Вышли наконец на округлую поляну, посреди которой смутно виднелась
небольшая купа молодых берез. И под этими березами Митя увидел темные глыбы.
Это были лоси, небольшое стадо, среди них находился и тот, безрогий, который
привел Митю. Он подошел к зверям и остановился напротив громадного быка, с
широкими лопатами роговых отростков. Подняв голову, не мигая, старый лось
долго смотрел на Митю. Остальные звери тоже разглядывали его, застыв, словно
изваяния. И вдруг рогатый бык, двинувшись вперед, приблизился к Мите, тяжело
качнулся, опустился на колена передних ног и ткнулся рогами в землю, как бы
совершая поклон. Затем он подогнул задние ноги и лег совсем, глубоко
вздохнув при этом, -- теплый смрад его дыхания коснулся лица Мити.
Остальные лоси бесшумно подошли и стали по сторонам от вожака, обернувшись
мордами к Мите. Вид лежавшего перед ним старого лося почему-то напомнил ему
Февралева, детдомовского столяра, который, бывало, после всех своих неудач и
огорчений дня принимал у себя в каморке стаканчик водки и укладывался спать
на деревянную самодельную кровать. По крайней мере, вздыхал он точно так же,
и утомленно моргал глазами, и беззвучно жевал губами. И Митя понял: лоси
призвали его к себе, чтобы предложить: будь с нами, стань одним из нас, если
хочешь того...
Митя присел под низкой раскидистой сосною и вторую ночь прокоротал в
лесу, недалеко от лосиного становища, слыша мирные вздохи, пофыркивание и
постукивание рогами о дерево. К рассвету старый бык поднялся с земли,
поднялись и другие, что тоже прилегли рядом; минуту они постояли, высоко
подняв головы и глядя на прикорнувшего под елкой Митю, затем быстро и
беззвучно исчезли в чаще. И Мите показалось, что кто-то из них вдали
засмеялся коротким мужским смехом. Он улыбнулся, встал и пошел куда глаза
глядят. "Нет, братцы, -- думал Митя, -- не могу я стать одним из
вас, не могу уйти с вами, потому что я художник и у меня дело еще не
сделано. Но спасибо спасибо, братцы, за вашу доброту". Митя вскоре выбрался
на шоссе -- и внезапно в лицо ему ударил тугой и прохладный ветер жизни.
* ЧАСТЬ III *
Сидел ворон на дубу и, зажав корявой лапой медную трубу, пытался
сыграть на ней, однако острый клюв его не был приспособлен для подобного
занятия, и громадный черный ворон огорченно крякал и вертел башкою,
разглядывал бесполезный инструмент то одним глазом, то другим. Из
поднебесного облака спустилась, сидя на качелях, девица в сверкающем длинном
платье, качнула ножкой на ворона: кыш! -- а затем кинула в него
апельсиновой коркой. Ворон тяжело взмыл, труба полетела мимо края обрыва, на
котором стоял дуб, в грохочущем море, и на крутом гребне набегающей волны
закувыркались два дельфиненка, а труба, жарко сверкнув на солнце медью,
канула в глубину, и тогда дельфиньи дети, встав торчком и махнув хвостами,
ушли вниз головою в пучину. Это присказка, не сказка, сказка будет впереди.

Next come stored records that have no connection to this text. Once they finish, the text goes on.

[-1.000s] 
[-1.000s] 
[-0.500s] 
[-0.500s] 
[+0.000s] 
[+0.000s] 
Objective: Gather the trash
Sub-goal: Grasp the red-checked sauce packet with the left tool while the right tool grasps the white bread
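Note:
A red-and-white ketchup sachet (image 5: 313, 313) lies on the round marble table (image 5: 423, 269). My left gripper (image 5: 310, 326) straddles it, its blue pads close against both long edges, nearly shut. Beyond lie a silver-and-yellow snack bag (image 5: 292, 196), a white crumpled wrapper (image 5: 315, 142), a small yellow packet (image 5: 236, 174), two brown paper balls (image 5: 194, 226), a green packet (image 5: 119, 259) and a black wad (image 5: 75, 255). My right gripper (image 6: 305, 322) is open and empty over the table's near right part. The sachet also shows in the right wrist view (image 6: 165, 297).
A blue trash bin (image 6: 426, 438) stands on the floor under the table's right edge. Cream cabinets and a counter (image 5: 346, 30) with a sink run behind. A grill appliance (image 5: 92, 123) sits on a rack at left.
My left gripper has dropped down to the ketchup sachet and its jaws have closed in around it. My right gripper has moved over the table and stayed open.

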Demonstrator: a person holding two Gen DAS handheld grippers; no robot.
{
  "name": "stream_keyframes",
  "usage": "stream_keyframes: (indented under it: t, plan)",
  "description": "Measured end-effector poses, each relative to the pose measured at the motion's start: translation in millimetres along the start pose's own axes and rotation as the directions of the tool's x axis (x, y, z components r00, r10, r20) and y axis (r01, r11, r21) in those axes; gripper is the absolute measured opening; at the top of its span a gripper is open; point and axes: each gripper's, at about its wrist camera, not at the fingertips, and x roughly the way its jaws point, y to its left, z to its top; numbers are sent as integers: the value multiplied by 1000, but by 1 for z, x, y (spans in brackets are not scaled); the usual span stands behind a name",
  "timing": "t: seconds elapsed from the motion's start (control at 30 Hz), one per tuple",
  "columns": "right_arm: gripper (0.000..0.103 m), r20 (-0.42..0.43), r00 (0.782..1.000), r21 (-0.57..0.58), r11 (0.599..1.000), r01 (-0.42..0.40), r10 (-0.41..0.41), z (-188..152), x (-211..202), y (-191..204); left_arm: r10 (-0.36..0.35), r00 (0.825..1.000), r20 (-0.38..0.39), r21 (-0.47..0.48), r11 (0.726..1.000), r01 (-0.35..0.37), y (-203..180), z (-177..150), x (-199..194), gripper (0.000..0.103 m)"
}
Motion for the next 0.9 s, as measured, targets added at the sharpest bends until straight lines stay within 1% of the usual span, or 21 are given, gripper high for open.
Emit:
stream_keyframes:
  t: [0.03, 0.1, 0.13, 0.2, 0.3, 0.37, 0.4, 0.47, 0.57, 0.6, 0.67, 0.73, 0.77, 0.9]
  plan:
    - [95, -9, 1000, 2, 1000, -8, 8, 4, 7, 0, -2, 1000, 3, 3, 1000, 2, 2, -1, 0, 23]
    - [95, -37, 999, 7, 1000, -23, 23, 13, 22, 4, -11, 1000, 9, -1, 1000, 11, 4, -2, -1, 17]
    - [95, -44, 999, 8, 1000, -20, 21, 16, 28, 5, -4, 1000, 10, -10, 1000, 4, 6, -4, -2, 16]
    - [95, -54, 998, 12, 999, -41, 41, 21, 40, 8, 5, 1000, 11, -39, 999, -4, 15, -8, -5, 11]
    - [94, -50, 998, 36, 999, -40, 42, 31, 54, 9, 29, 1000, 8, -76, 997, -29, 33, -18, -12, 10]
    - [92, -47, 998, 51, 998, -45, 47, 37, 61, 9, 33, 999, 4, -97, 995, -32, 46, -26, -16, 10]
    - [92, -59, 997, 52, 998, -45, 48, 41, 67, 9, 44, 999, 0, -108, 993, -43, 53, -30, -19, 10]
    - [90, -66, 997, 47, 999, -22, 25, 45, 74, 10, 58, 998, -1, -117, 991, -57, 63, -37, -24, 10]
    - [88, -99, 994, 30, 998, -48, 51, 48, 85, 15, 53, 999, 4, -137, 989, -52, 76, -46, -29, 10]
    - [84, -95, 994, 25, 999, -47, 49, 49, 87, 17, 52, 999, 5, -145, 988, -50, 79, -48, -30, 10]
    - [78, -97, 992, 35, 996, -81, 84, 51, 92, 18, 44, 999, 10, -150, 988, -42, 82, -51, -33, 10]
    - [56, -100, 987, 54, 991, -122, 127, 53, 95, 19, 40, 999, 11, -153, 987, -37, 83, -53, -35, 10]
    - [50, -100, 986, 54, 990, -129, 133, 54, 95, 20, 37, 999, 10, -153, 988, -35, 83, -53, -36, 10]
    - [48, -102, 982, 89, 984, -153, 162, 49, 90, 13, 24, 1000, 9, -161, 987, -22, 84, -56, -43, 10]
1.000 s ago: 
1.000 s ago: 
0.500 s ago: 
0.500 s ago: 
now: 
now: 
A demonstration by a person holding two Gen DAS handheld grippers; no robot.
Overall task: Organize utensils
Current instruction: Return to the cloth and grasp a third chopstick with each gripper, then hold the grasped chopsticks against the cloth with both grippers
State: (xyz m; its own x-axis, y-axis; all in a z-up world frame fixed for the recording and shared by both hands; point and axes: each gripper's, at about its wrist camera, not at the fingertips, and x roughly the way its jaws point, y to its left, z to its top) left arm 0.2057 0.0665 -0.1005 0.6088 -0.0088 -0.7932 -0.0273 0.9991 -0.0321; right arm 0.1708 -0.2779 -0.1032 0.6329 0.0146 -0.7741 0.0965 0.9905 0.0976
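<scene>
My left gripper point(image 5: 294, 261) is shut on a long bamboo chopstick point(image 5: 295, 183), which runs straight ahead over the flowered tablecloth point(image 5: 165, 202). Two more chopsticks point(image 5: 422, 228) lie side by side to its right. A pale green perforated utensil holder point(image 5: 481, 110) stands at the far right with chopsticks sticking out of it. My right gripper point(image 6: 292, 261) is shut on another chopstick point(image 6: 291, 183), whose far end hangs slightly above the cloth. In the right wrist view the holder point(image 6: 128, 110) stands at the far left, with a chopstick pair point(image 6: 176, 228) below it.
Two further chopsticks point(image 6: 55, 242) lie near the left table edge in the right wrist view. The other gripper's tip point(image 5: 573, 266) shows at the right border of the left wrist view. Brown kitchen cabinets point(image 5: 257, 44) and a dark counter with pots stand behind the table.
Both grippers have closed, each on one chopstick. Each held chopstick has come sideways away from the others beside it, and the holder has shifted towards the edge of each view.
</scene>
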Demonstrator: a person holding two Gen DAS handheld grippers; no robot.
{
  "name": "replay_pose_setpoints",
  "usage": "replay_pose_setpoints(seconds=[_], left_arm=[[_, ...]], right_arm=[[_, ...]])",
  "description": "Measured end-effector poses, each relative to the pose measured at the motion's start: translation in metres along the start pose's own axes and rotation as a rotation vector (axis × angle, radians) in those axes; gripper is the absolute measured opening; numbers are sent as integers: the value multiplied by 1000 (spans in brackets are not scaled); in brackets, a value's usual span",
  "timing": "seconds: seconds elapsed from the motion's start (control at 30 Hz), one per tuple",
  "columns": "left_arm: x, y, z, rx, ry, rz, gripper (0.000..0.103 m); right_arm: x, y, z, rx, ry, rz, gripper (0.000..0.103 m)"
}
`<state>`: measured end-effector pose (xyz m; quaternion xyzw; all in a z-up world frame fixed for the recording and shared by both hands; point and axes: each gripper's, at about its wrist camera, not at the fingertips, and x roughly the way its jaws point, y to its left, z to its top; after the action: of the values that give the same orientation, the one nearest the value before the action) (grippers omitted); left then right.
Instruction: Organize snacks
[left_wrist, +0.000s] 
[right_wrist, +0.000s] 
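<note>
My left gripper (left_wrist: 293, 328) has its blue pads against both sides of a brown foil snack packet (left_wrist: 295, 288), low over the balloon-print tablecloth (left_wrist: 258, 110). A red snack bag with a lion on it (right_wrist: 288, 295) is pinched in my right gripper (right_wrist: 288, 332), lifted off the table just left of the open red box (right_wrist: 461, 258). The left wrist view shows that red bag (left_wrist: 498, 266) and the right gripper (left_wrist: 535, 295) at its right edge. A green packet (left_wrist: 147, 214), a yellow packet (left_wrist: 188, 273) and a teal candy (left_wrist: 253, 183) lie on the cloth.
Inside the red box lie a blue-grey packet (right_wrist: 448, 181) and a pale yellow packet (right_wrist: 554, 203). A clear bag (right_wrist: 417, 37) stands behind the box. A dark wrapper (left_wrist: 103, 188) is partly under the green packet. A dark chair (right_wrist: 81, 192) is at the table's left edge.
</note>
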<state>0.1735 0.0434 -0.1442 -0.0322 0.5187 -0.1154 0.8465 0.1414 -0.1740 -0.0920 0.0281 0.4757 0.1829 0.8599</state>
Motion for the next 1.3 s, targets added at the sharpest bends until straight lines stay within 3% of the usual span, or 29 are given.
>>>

Дельфинята, которые сначала подрались на волнах, а потом помирились в
зеленой пучине, поймав трубу и по очереди весело трубя в нее и наполняя
подводный мир оглушительными руладами неумелой музыки, молодые дельфины
вновь ринулись вверх, вверх. Океан для них был свободным небом, в котором
они и резвились в веселии самых радостных, чистых чувств, и их легкое
парение было еще не всем счастьем, подвластным им, -- над серебряным
блеском тончайшего океанского потолка начиналось подножие еще одного,
высшего, неба, воздушного -- голубого, серого или белого, -- куда на
мгновенье, похожее на плавно закругленную вечность, выбрасывался и взмывал и
нехотя возвращался назад прыгнувший из воды дельфин.
Им никто не страшен, ибо они самые быстрые и сильные в морской стихии
существа, -- и как они могу смириться с неволей и резвиться на потеху
тем, кто неимоверным коварством сумел их пленить и загнать в неволю? В
Австралии жил ученый дельфин Торп, который вставал из воды и, держась на
хвосте, совал плавник в руку человека и на весь дельфинарий заливался
визгливым душераздирающим смехом. Чему он радовался, дурачина, и на что он
променял свободу свою носиться по волнам? Неужели для него она ничто, и пара
тухлых рыбок, которых бросают в его ликующую пасть, значит больше синей воли
и яростной погони за косяком серебристых сельдей?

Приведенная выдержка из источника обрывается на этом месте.